The significant other and I are going to Italy tomorrow to visit family and friends and have a lot of good food, so my study routine will be inevitably slowed down a bit. I’ll do my best not to completely lose momentum, though I also think that sometimes is good to take a break and give our braincells the time to process information.

Plus I can always pay a visit to some bookstore in Florence, they often surprise me with juicy language learning related goodie.

I’m also thinking about the tons of gelato I’ll eat while home and I’m like awwwwwwwww 😍

*totally unrelated*

On other news, I’m currently watching the Netflix Korean drama Black. I’m at episode 5 right now and I’m slowly starting to get into it – though I’ve already picked up some flows (at least based on my tastes). I really enjoy the crime/mystery part and I find the male lead extremely captivating and fun – while on the other end the female lead’s story bores me to death ._.
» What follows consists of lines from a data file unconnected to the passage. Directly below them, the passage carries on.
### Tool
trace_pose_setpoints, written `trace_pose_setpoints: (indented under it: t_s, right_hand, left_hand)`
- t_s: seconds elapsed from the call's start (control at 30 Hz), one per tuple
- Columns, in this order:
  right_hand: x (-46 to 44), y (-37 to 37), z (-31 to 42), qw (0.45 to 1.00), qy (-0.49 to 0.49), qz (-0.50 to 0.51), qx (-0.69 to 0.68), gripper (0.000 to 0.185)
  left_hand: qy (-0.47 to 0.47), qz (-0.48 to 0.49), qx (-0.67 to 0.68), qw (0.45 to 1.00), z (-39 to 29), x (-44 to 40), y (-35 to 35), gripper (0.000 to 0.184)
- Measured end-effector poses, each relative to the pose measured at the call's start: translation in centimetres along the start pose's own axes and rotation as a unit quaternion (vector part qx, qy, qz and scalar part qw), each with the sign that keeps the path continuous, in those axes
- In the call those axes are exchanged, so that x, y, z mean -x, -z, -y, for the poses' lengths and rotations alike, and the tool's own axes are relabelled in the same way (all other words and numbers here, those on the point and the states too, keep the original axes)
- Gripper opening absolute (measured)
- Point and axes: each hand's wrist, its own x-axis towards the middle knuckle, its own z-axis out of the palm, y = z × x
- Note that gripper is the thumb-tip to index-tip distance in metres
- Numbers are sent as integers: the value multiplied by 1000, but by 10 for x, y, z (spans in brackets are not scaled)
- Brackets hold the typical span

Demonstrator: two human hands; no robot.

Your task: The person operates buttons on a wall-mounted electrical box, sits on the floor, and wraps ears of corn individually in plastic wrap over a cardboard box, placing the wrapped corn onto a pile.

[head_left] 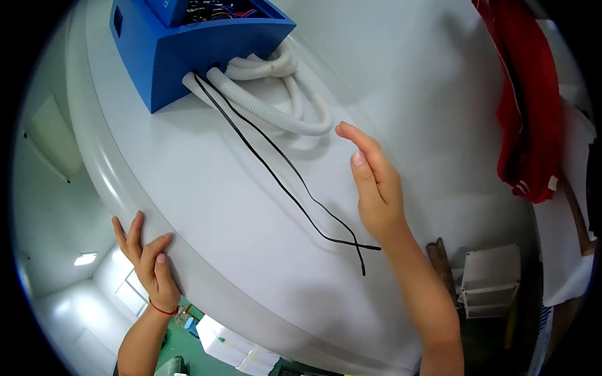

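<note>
My left hand [146, 260], a red string round its wrist, rests with spread fingers on the rounded edge [103, 156] of a large white surface. Over the white surface [269, 232] hangs my right hand [378, 182], open with nothing in it, its fingers held together and the thumb a little apart. Its fingertips are close to a loop of white corrugated hose [276, 116], apparently not touching it. Two thin black cables [266, 164] run from a blue box [207, 59] across the surface; their free ends cross beside my right wrist.
Colored wires [229, 11] show inside the box's open top. A red garment [530, 100] hangs at the right. A white rack [491, 281] stands at the lower right. Below the edge are a green floor [194, 351] and white boxes [235, 344].
</note>
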Motion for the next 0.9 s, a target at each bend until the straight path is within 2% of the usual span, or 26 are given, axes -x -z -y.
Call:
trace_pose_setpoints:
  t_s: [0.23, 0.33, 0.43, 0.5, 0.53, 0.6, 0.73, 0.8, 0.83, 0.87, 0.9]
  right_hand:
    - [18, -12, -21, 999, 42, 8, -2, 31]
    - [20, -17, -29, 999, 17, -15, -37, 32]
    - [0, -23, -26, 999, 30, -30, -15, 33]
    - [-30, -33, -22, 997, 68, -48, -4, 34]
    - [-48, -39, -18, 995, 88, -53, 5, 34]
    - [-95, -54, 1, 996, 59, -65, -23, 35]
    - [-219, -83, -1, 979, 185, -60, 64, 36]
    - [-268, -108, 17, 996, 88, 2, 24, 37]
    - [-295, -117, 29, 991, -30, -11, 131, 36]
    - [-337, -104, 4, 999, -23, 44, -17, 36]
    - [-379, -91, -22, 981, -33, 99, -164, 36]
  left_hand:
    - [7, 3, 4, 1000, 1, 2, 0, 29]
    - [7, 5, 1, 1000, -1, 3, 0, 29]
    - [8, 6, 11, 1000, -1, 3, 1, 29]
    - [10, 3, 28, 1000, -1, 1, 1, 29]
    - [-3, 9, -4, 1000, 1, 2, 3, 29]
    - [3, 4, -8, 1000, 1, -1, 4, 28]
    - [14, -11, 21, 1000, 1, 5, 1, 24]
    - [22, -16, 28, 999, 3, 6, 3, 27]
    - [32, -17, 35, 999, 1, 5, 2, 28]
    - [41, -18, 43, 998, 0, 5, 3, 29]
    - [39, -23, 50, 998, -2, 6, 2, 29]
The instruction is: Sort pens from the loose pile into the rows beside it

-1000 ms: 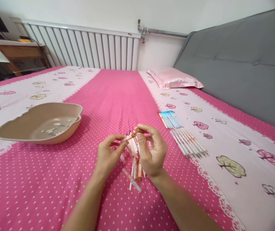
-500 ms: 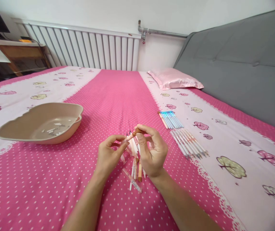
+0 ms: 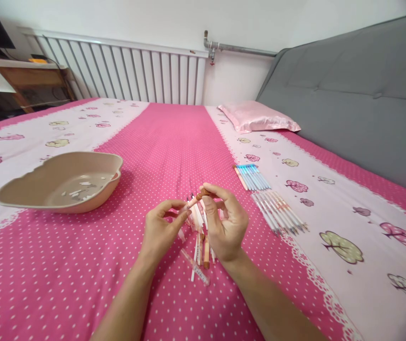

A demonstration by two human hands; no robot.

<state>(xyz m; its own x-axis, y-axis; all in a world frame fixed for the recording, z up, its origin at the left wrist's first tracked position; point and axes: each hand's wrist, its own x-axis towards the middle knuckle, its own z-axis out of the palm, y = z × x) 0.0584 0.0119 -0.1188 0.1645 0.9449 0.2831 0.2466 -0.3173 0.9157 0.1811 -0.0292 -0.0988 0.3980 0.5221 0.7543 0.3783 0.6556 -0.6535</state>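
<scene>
Between my two hands is a pen (image 3: 193, 202) with a pale pink barrel and a brown end, held at a slant. My left hand (image 3: 162, 227) pinches its lower left end between thumb and fingers. The brown end is gripped by the thumb and forefinger of my right hand (image 3: 226, 220). Under and between the hands lies a loose pile of pen parts (image 3: 197, 220), with white sticks and clear pieces, partly hidden. Closer to me are a peach-and-brown pen barrel (image 3: 206, 253) and a clear printed strip (image 3: 197, 270).
A beige basin (image 3: 60, 182) with small white bits stands at the left. To the right lie a row of blue pens (image 3: 254, 177) and a row of pale pens (image 3: 277, 210). Farther back are a pink pillow (image 3: 259, 116), a grey headboard (image 3: 348, 80) and a radiator (image 3: 128, 68).
</scene>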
I’m kind of sick of watching always the same drama with the same heroine who for some reason is hated by everyone in her life (I can think of at least other 3 dramas with similar situations, and I’ve not watched that many in total), and I’m also sick of the already-seen young and handsome heir who looks like an idol and who is the son of an illegitimate affair of the head of the house, so that the other siblings hate and despise him. All of this is a huge no-no for me, and I honestly wish they would have just decided to focus on the crime/mystery bit.

Anyway! It always feels good to surround myself with East Asian stuff, be it books or movies or dramas or textbooks (lol). Hope I can keep up the good work!